● To do:
Where the word "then" occurs in a line of the data, return the whole line.

● Dataset extract:
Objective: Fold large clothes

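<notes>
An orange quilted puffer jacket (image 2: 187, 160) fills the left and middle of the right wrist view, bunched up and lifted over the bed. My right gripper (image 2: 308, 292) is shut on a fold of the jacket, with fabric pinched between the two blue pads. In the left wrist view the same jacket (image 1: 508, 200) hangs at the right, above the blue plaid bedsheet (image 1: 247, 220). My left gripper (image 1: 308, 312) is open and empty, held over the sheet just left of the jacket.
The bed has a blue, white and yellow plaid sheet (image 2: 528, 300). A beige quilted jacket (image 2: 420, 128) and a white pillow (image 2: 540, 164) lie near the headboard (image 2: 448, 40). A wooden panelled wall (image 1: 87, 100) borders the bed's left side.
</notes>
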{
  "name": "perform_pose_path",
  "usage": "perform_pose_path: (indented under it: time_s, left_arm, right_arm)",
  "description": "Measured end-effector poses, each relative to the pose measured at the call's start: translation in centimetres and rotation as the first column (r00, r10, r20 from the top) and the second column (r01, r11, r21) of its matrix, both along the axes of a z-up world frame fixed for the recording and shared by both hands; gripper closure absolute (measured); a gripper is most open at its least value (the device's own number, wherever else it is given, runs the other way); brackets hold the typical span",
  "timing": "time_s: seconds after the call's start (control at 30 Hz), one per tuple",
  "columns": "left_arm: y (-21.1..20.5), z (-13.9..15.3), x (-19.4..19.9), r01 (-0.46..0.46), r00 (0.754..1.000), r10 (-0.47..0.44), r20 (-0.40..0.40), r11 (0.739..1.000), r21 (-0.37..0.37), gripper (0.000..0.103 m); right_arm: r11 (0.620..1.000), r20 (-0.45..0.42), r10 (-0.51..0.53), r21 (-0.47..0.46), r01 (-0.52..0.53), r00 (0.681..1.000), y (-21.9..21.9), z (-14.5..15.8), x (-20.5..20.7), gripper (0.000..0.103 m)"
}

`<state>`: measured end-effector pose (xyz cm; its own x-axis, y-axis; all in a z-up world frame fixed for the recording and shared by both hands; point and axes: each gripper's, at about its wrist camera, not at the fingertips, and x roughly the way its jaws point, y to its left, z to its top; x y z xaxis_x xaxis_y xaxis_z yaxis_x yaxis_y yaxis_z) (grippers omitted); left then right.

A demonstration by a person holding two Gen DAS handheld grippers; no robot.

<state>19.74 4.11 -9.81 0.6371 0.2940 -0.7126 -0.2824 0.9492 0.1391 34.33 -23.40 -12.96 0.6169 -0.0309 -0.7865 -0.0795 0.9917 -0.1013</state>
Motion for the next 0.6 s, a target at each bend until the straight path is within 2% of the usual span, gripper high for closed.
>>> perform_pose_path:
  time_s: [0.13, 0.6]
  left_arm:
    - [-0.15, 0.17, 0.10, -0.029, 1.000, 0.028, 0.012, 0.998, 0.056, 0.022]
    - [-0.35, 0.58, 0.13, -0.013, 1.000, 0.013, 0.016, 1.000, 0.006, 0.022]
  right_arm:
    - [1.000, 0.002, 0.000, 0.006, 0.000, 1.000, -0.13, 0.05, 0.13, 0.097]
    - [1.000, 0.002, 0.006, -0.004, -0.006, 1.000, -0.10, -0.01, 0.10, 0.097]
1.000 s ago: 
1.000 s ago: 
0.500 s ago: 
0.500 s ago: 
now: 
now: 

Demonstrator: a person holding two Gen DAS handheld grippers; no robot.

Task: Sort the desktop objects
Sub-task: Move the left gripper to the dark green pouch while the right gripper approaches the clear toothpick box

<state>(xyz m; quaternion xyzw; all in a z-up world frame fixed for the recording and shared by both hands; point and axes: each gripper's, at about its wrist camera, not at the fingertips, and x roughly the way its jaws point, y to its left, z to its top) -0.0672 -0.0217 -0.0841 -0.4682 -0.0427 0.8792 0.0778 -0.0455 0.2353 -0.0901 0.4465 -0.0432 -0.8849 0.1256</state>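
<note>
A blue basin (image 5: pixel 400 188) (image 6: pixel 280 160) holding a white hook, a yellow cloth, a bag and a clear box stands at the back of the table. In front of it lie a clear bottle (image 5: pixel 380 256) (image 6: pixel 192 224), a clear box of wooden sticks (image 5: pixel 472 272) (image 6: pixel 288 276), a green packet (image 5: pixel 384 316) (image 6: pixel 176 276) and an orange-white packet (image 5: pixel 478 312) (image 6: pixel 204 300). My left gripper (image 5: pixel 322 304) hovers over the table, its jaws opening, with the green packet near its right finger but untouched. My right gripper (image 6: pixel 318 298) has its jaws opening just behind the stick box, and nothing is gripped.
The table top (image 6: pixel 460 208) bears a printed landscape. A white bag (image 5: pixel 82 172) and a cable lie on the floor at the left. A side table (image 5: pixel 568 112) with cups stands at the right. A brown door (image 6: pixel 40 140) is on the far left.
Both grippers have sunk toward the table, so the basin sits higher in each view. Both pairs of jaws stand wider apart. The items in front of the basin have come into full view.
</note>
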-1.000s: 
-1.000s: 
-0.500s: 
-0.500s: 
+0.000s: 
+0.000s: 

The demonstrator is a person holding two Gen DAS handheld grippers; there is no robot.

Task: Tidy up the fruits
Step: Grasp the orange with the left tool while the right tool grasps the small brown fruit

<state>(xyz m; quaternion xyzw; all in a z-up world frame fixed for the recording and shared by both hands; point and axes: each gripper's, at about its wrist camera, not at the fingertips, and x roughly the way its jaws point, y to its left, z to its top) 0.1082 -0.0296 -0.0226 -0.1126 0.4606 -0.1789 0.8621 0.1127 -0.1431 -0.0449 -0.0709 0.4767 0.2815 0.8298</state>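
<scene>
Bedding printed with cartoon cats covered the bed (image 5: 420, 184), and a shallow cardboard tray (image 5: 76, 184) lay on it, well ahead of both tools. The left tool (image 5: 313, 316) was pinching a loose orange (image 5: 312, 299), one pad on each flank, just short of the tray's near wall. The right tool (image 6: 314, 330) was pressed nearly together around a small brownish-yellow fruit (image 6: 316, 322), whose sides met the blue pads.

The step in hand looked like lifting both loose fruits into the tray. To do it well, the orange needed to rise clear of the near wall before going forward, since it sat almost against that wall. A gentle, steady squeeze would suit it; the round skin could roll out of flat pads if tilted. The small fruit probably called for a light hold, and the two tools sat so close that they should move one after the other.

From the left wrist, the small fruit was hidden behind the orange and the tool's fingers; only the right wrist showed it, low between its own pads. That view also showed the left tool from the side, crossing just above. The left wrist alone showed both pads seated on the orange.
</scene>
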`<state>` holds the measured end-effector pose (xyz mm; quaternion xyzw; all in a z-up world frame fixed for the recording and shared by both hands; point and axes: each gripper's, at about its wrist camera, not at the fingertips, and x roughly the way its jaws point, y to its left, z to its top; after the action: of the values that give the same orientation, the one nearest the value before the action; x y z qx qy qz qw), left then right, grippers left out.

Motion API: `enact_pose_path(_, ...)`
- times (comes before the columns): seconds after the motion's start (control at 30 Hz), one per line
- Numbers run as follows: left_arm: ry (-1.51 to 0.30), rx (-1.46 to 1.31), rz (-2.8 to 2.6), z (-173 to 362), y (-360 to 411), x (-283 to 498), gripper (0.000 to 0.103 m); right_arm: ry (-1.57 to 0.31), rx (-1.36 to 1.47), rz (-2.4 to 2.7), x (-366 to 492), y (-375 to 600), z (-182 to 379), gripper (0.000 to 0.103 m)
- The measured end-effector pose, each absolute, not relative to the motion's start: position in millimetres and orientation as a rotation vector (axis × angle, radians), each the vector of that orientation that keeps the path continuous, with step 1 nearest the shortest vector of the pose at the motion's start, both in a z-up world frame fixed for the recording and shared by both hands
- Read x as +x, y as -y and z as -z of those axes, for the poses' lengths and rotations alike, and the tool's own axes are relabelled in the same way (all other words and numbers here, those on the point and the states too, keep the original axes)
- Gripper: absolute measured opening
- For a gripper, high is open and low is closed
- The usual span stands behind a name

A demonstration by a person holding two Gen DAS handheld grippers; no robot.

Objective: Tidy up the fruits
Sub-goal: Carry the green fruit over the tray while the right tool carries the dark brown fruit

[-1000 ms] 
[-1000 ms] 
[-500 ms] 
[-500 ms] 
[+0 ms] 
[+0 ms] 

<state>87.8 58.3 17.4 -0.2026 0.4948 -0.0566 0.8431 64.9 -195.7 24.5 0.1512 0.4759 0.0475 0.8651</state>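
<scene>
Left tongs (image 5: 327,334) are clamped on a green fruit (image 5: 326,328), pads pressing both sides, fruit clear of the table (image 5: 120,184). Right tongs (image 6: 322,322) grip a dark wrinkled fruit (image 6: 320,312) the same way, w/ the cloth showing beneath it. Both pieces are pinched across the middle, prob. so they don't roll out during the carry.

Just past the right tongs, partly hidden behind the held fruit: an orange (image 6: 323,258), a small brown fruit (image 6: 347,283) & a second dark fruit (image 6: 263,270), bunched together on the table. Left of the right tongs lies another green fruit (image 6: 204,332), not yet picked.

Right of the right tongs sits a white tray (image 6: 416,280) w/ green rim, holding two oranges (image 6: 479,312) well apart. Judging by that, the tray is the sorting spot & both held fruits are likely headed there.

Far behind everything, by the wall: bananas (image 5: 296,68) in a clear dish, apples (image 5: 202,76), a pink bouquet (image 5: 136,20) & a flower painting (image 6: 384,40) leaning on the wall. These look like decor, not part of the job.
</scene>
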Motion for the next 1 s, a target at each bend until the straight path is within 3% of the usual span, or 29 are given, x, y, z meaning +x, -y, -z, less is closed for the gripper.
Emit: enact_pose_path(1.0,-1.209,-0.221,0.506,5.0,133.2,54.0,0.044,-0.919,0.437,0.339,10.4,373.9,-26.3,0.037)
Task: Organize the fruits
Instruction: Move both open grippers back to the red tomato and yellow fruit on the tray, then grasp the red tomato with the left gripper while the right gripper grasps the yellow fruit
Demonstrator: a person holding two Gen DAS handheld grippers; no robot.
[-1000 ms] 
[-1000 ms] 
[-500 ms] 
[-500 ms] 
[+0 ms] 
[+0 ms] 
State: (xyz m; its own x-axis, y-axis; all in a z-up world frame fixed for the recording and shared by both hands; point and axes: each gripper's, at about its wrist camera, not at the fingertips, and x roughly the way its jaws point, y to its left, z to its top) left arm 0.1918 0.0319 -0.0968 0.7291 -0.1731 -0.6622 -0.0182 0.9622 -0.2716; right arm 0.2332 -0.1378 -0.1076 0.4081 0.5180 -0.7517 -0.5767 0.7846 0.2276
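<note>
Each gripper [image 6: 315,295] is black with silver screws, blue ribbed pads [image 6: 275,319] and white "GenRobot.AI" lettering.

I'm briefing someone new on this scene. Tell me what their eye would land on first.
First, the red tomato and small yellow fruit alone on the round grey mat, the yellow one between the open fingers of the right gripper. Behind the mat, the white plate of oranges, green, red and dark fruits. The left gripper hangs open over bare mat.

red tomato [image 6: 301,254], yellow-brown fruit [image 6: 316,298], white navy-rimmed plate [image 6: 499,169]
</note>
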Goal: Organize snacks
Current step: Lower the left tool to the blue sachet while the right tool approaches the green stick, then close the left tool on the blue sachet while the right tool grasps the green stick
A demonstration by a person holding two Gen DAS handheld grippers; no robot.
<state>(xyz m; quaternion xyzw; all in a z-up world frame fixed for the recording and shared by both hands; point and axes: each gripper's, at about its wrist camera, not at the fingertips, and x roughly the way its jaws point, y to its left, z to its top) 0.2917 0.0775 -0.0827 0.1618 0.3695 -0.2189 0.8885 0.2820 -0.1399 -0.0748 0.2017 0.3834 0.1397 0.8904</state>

● Answer below:
`<state>`: measured end-effector pose (xyz cm; its own x-axis, y-axis; all in a z-up world frame fixed for the recording and shared by both hands; point and axes: each gripper's, at about its wrist camera, not at the fingertips, and x roughly the way its jaws point, y to its left, z to its top; x y z xaxis_x xaxis_y xaxis_z yaxis_x yaxis_y yaxis_z) (grippers omitted); left then right.
`<state>` holds the measured end-effector pose (xyz mm; quaternion xyzw; all in a z-up world frame fixed for the recording and shared by both hands; point and axes: each gripper's, at about its wrist camera, not at the fingertips, and x roughly the way its jaws point, y to its left, z to its top; after the action: of the values that give the same orientation, the one nearest the value before the action; x y z qx qy qz qw), left then right, grippers left out.
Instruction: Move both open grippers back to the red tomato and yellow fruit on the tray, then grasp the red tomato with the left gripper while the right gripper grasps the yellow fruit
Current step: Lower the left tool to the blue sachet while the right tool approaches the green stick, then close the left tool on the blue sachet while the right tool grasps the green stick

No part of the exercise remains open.